* WORK INSTRUCTION
The expected output is exactly the lines below, starting at the line with "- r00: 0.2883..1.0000" and ending at the line with "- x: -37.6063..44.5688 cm", both included; no other line belongs in it.

* DATASET CONTENT
###
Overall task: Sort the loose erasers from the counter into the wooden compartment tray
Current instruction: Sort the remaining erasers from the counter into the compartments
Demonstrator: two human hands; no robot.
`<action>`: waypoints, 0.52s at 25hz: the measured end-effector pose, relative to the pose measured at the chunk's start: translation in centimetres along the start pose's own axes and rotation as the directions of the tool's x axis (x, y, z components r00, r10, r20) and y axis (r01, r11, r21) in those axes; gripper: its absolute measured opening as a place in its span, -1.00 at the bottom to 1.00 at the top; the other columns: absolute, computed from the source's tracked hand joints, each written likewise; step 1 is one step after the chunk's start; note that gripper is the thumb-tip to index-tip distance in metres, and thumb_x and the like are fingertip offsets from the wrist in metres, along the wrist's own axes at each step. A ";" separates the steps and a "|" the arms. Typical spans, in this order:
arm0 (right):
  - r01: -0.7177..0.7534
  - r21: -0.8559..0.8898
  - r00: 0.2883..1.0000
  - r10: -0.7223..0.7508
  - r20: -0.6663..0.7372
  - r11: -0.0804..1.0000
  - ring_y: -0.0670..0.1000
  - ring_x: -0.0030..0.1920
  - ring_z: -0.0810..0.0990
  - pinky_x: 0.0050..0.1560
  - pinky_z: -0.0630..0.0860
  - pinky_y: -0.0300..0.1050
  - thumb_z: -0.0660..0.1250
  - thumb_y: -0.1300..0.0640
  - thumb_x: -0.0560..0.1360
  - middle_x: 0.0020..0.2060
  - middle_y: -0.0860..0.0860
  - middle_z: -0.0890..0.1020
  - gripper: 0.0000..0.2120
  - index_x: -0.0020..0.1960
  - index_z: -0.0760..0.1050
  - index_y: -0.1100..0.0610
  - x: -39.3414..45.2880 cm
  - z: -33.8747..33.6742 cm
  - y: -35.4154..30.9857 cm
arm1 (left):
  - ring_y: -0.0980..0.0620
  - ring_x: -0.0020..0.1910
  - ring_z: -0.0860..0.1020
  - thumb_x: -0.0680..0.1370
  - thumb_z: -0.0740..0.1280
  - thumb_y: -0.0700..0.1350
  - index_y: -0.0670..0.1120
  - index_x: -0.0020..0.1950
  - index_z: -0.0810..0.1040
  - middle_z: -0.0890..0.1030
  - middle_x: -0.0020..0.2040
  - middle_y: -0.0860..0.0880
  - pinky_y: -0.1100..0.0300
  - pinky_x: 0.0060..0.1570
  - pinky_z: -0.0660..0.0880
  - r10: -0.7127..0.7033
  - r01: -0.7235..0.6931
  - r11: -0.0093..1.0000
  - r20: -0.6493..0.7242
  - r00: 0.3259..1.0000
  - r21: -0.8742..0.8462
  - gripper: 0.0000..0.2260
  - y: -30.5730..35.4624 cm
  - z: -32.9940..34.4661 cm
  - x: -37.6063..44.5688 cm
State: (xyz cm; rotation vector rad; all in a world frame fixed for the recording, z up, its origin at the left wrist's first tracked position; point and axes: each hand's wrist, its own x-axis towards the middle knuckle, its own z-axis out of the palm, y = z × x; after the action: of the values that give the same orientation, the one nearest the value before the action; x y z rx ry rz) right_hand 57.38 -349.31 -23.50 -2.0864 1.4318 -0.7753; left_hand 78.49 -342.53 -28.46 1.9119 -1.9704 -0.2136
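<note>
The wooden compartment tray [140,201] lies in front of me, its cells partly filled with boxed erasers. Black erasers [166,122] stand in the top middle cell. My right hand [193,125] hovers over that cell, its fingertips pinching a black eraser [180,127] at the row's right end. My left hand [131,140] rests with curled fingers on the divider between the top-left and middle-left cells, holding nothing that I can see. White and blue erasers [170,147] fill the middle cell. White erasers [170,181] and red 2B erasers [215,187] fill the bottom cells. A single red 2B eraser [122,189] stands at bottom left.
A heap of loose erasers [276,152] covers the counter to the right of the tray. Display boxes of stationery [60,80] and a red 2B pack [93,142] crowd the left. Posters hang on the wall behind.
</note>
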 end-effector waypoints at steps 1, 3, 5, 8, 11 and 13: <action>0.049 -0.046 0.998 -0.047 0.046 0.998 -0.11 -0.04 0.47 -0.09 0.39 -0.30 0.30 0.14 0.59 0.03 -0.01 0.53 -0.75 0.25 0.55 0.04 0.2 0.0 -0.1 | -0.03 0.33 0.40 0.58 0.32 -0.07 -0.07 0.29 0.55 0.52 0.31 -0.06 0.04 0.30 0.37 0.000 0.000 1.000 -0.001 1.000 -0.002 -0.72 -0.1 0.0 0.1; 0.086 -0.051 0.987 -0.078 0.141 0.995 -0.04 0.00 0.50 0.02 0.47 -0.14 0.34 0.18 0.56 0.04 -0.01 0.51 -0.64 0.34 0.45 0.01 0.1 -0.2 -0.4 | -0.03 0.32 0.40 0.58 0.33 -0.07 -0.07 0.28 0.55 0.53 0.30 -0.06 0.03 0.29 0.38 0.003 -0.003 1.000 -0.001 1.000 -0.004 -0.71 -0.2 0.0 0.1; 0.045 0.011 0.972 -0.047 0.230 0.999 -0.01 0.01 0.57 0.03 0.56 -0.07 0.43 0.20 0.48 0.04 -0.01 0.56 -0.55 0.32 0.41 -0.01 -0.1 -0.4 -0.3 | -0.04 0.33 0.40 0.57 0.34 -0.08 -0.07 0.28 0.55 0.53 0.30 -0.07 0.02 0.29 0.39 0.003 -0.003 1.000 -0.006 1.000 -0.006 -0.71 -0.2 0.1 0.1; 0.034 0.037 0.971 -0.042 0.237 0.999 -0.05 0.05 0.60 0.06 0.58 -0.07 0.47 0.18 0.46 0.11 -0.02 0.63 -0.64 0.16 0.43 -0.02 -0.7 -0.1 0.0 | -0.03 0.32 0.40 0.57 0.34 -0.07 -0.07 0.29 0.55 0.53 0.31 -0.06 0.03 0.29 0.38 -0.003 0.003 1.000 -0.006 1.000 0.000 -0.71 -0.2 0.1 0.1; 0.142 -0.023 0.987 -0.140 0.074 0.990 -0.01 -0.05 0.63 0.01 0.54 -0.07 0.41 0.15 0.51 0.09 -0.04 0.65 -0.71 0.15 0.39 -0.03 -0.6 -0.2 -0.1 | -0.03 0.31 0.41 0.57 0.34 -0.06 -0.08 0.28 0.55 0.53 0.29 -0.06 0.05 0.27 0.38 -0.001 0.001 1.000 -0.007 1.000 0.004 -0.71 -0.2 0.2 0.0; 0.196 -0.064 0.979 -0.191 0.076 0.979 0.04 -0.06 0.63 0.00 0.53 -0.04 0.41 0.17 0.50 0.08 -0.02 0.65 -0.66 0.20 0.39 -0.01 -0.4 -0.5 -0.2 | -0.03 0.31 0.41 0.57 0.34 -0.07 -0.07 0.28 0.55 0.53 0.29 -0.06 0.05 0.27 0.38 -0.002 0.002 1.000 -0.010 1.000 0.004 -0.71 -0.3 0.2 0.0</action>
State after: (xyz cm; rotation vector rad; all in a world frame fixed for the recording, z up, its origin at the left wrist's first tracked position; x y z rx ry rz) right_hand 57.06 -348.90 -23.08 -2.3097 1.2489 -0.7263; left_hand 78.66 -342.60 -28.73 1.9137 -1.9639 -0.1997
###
* RESPONSE BOX
  - r00: 0.2883..1.0000
  - r10: -0.7223..0.7508
  - r20: -0.6663..0.7372
  - r11: -0.0804..1.0000
  - ring_y: -0.0670..0.1000
  - ring_x: -0.0030..0.1920
  - ring_z: -0.0810..0.0990
  - pinky_x: 0.0050..0.1560
  - pinky_z: -0.0630..0.0860
  - pinky_y: -0.0300..0.1050
  - thumb_z: -0.0660..0.1250
  - thumb_y: -0.1300..0.0640
  - thumb_x: -0.0560..0.1360
  - middle_x: 0.0020..0.2060
  - middle_y: -0.0860..0.0860
  - middle_z: -0.0890..0.1020
  - gripper: 0.0000..0.2120
  - index_x: -0.0020..0.1960
  - index_z: -0.0760..0.1050
  - index_y: -0.1100..0.0610
  - x: -39.3414..45.2880 cm
  - z: -33.8747..33.6742 cm
  - y: -35.4154..30.9857 cm
arm1 (left):
  - ring_y: -0.0980..0.0620
  - ring_x: -0.0020..0.1910
  - ring_z: -0.0860..0.1020
  - thumb_x: -0.0680..0.1370
  - thumb_z: -0.0740..0.1280
  - thumb_y: -0.0700..0.1350
  - index_y: -0.0670..0.1120
  - index_x: -0.0020..0.1950
  - index_z: -0.0810..0.1040
  - middle_z: -0.0890..0.1030
  - middle_x: -0.0020..0.2040
  - middle_y: -0.0860..0.0880
  - pinky_y: -0.1100..0.0300
  - pinky_x: 0.0060..0.1570
  - pinky_z: -0.0660..0.0880
  - r10: -0.7127..0.7033
  - r01: -0.7235..0.6931
  - r11: -0.0093..1.0000
  - r20: -0.6493..0.7242
  - r00: 0.3259..1.0000
  - r21: -0.8742..0.8462
  - gripper: 0.0000..0.2260
  - y: -30.5730..35.4624 cm
  - z: -32.9940..34.4661 cm
  - x: -37.6063..44.5688 cm

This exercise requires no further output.